FaktualNews.co

Pandangan Pakar Unej Soal Banjir di Jember

Lingkungan Hidup     Dibaca : 750 kali Penulis:
Pandangan Pakar Unej Soal Banjir di Jember
FaktualNews.co/Istimewa
Belasan Lansia dan Bayi dievakuasi ke posko baru, karena posko awal terendam banjir di Jember. (dok)

JEMBER, FaktualNews.co – Pakar dari Universita Jember (Unej) Luh Putu Suciati menyebut tiga faktor penyebab banjir di tiga desa wilayah Kecamatan Tempurejo, Kabupaten Jember.

Ketiganya adalah penggundulan hutan, tipologi wilayah terdampak dan curah hujan yang tinggi.

Dosen Fakultas Pertanian Unej tersebut memerinci, tutupan lahan yang ada di Taman Nasional Meru Betiri saat ini berkurang alias terjadi banyak penggundulan hutan.

“Luas lahan kritisnya sekitar 2700 Ha dan yang sering terjadi adalah pembalakan liar oleh pihak-pihak luar. Sehingga itulah yang mengakibatkan terjadinya banjir,” kata Suciati kepda media, Minggu (7/1/2021).

Luh Putu Suciati menjelaskan, faktor kedua terkait dengan tipologi wilayah. Tipologi wilayah terdampak banjir di Kecamatan Tempurejo yakni Desa Wonoasri, Desan Andongrejo dan Desa Curahnongko itu seperti mangkok.

Faktor ketiga, lanjut Luh Putu Suciati, adalah curah hujan yang tinggi belakangan ini. Dia menyebut jika curah hujan tinggi, maka akan menggenang di Wonoasri (dan dua desa lainnya di Kecamatan Tempurejo itu).

Yang mestinya dilakukan, kata dia, adalah memperbaiki drainase, yaitu drainase yang mengalir ke muara. Jadi di Bandealit itu merupakan hilirnya dan Wonoasri terletak dibagian tengah,” jelasnya.

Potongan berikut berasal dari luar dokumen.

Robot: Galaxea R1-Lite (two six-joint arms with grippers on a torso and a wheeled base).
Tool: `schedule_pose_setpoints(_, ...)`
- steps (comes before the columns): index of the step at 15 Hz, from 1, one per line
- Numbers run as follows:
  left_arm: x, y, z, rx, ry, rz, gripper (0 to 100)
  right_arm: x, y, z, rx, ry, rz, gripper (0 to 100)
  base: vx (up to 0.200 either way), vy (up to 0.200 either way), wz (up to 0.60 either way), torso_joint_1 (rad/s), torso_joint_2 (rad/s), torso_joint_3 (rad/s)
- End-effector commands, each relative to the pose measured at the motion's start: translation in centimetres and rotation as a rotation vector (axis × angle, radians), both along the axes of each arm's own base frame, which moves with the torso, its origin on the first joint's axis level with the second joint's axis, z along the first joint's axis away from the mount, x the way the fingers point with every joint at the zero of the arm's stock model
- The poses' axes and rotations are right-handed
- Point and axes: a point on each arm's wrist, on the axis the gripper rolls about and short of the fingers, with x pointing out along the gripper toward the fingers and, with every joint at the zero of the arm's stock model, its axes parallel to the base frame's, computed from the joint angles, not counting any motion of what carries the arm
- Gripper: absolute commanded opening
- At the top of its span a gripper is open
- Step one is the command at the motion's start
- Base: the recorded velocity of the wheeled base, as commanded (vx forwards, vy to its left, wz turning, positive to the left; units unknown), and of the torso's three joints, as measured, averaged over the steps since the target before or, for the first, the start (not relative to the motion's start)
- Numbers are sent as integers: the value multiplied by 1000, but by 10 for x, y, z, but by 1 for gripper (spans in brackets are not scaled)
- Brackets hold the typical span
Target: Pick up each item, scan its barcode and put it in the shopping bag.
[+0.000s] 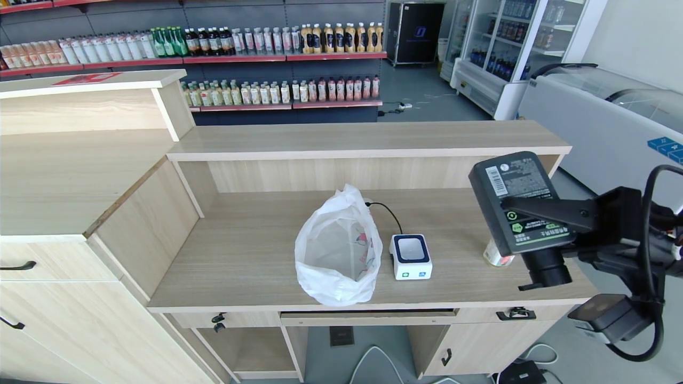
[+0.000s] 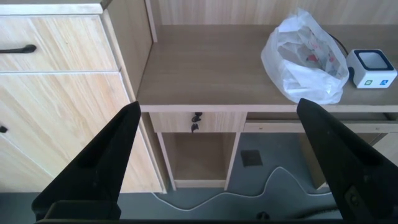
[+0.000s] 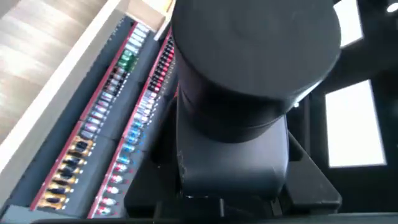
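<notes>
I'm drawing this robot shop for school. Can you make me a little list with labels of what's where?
Held item: black plastic bottle with black cap, in the right gripper, above the light wooden counter's right end
Bag: white plastic shopping bag, open, mid-counter
Scanner: small white box scanner with blue rim, just right of the bag
Waiting item: can, partly hidden behind the bottle
Left gripper: open, empty, in front of the counter
</notes>
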Motion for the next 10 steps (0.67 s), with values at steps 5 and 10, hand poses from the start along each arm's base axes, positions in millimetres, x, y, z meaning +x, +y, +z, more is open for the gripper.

“Hulunya ada di Gunung Meru sana. (Dengan kondisi) Gunung Meru sudah mulai gundul, akibat banyak terjadi pembalakan liar. Namun memang masyarakat (menggantinya upaya reboisasi) dengan mereka banyak menanam tanaman pangan seperti padi dan jagung, tapi itukan kurang kuat akarnya,” sambungnya.

Dampak selanjutnya adalah aliran banjir membawa banyak material lumpur, batang, dan ranting-ranting pohon. “DAS juga meluap dan debit air bertambah,” imbuh dia.

Menurutnya, upaya menahan debit air tinggi agat tidak terjadi luapan pada daerah aliran sungai sebenarnya sudah dibuatkan tanggul penahan. Namun karena tidak mampu menahan arus, tanggul itu tidak kuat dan jebol.

“Karena curah hujan yang tinggi, mengakibatkan tutupan lahan di atas tidak bisa mengimbangi curah hujan yang cukup tinggi, jadi memang Wonoasri tiap tahun selalu banjir,” ungkap tenaga ahli yang ditunjuk UNEJ untuk menganalisa penyebab banjir itu.

Terkait dengan pandangan Luh Putu Suciati tersebut, Kepala Balai Taman Nasional Meru Betiri Maman Surahman mengatakan, bahwa hutan sebagai penyangga atau penahan air saat musim hujan sekarang tidak terjadi run off untuk menekan banjir.

“Di beberapa tempat terutama di tiga desa yaitu Wonoasri, Curah Nongko, dan Andongrejo ini merupakan wilayah yang penutupan lahannya mulai berkurang sehingga kami berupaya memulihkan ekosistem,” ujar Maman.

Maman mengatakan, upaya untuk pemulihan ekosistem itu pun sebenarnya telah dilakukan sejak tahun 2017 lalu.

“Telah diupayakan bagaimana hutan tetap sebagai penyangga penahan air dan hal itu sudah dimulai sejak lama. Sehingga upaya reboisasi ini dengan tujuan keseimbangan ekologi dan ekonomi. Di sisi lain tujuan akhirnya juga untuk melestarikan hutan sebagai penyangga ekosistem,” katanya.